Research in medical school: The need to align incentives with value (part 3)

Research in medical school: The need to align incentives with value (part 3)

SMS (“Stanford Medical School”) Unplugged is a forum for students to chronicle their experiences in medical school. The student-penned entries appear on Scope once a week during the academic year; the entire blog series can be found in the SMS Unplugged category.

This is the final post in a three-part series on research in medical school. Parts one and two are available here.

confusion-311388_1280In my last two posts, I explored the research paradigm of American medical training. The takeaway was that research requirements may create inefficiencies that have a host of consequences, including an unnecessarily long training process, a potential physician shortage, and an underutilization of talent.

In this post, I’ll lay out a vision for a training process that can produce a more effective physician workforce. The role of a physician has changed over time, and the education system must evolve to keep up. I’ll consider three topics: what students should get out of medical training, how schools and residency programs can help them do it, and how the system at large can enable schools to make changes.

What should students get out of medical training?
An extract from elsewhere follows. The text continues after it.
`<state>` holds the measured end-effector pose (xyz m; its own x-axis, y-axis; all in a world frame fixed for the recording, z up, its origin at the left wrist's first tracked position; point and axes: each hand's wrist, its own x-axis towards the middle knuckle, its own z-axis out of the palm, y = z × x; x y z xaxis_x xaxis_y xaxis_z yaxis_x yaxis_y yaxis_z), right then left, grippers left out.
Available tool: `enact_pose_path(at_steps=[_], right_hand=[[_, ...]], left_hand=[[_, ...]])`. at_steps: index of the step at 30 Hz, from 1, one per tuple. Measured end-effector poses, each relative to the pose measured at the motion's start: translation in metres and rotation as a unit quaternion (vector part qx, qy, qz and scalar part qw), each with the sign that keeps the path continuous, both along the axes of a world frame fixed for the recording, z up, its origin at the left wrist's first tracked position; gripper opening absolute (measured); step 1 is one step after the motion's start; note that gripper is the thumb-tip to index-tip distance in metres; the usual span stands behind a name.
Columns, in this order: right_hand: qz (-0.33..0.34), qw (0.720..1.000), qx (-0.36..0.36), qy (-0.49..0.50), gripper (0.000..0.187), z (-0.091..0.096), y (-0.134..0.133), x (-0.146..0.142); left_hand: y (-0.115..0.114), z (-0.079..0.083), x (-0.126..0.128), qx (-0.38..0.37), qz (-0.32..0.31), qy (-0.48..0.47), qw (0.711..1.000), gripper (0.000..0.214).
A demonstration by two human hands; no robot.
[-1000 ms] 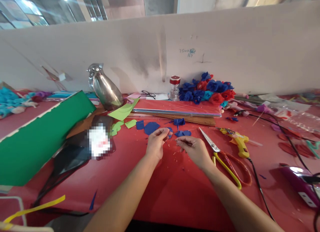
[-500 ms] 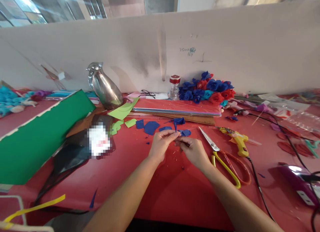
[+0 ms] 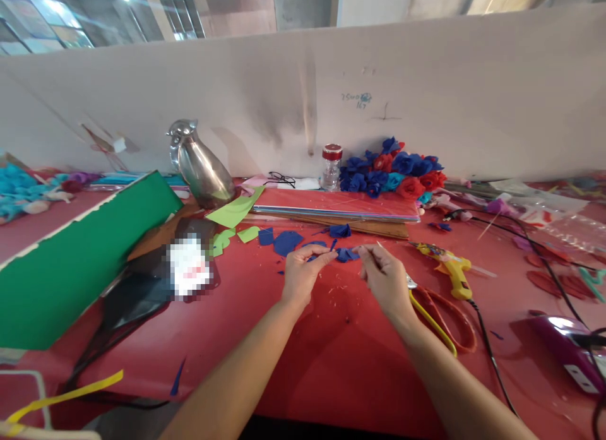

First and foremost, medical training should produce doctors who have a strong understanding of human health and disease and have the clinical skills to translate that understanding into patient care. The goal should be to produce good clinicians – that’s what the vast majority of doctors will focus on in their careers.

With that said, I accept the premise that medical training is not exclusively about clinical skills. Physicians are bright, capable individuals, and are uniquely positioned to improve the health status of their patients by other means. Schools should empower their students to pursue those opportunities. For the reasons I discussed in my last post, medical schools have decided that the primary way to do that is through research.

Research is one way to push extraordinarily important advances in medicine, but it isn’t the only way. Doctors can also improve their patients’ health by taking on roles in community health, policy, entrepreneurship or management, among others. These involve many of the same skills and techniques as research, but medical trainees don’t get exposed to these opportunities. We should.

How can schools fulfill this mission?

So how can the education system make this happen? At some point, whether it is in college or medical school, students should be given the flexibility to explore multiple domains of medicine and health care. They should then be able to pick the one or two that fit their interests and pursue them in more depth. Many students will choose to do research, while others will select other specialties. If students explore these opportunities and decide that they would rather focus on being an excellent clinician, that should also be doable.

This would allow physicians to become more effective leaders and decision-makers in the health care system. The traditional training process treats medicine as a universe of clinical practice and research, but the physician workforce has unfulfilled potential across a spectrum of other fields.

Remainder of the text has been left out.